#### Directions for this task:
Within the listing, each line that has the string "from" should be copied.

#### Supplied data:
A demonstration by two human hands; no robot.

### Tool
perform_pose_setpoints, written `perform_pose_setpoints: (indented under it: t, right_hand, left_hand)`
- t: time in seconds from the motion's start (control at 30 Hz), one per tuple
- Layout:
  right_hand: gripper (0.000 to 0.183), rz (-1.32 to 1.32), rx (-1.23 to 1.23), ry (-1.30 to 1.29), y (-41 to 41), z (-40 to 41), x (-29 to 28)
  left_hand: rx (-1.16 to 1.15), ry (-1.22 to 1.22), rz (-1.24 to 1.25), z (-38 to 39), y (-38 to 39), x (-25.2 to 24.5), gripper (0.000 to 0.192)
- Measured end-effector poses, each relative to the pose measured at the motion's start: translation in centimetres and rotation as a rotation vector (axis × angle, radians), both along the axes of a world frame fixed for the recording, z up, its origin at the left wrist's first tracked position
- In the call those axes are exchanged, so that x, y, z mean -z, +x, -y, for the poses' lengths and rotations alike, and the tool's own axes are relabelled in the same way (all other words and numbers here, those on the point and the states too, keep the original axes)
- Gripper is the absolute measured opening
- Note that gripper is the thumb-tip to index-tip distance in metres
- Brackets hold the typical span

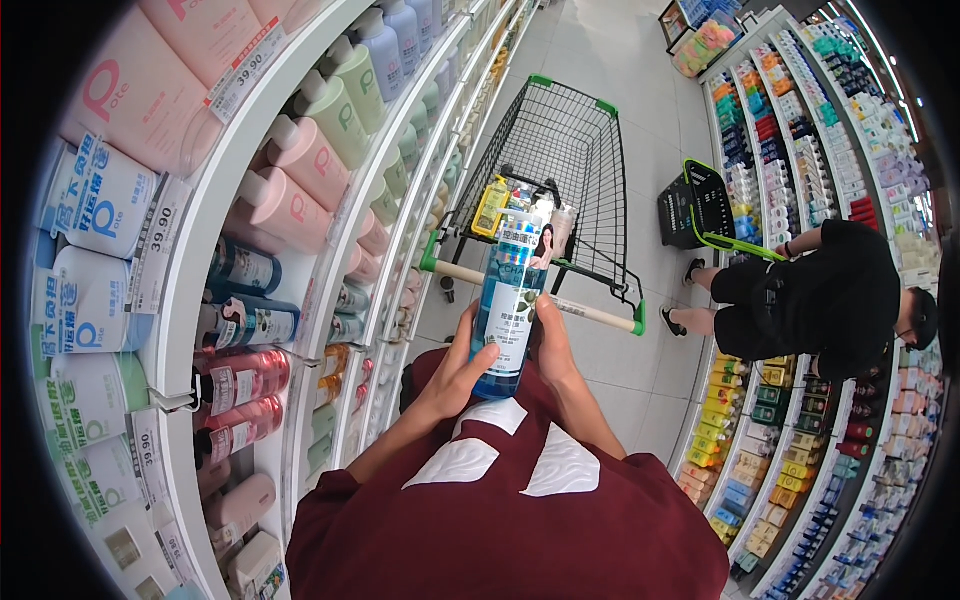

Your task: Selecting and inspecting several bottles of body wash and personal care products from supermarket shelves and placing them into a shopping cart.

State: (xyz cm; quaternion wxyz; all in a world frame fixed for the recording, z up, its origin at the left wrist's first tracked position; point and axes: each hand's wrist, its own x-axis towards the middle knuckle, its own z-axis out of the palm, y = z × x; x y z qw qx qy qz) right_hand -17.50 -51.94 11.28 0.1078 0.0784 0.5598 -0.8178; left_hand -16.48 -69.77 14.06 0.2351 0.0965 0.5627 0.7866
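Note:
Between both hands, in front of the chest, is a blue plastic shampoo bottle (504, 319) with a white label, held upright. My left hand (459, 364) grips its left side, the thumb lying over the lower label. On the bottle's right side, my right hand (553, 337) has its thumb near the label's edge; its other fingers are mostly hidden behind. Beyond the bottle stands a wire shopping cart (592, 150) with green corners. A yellow bottle (491, 206) and several other bottles sit at its near end, partly hidden by the held one.
Shelves (300, 330) of pump bottles and similar blue bottles (259, 321) run close along the left. A person in black (817, 300) with a black shopping basket (694, 206) stands at the right, beside more stocked shelves (757, 525). A tiled floor (637, 390) lies between.

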Motion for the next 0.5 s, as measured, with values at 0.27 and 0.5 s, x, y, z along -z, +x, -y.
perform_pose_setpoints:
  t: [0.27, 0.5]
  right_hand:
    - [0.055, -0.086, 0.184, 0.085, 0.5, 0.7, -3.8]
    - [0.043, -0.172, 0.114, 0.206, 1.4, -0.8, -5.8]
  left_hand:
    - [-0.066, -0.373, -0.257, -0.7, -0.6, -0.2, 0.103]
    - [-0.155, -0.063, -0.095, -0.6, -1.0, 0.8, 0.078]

#### Result:
- t: time in seconds from the motion's start (control at 30 Hz), one per tuple
Your task: Selecting and inspecting several bottles of body wash and personal care products from supermarket shelves and placing them into a shopping cart.

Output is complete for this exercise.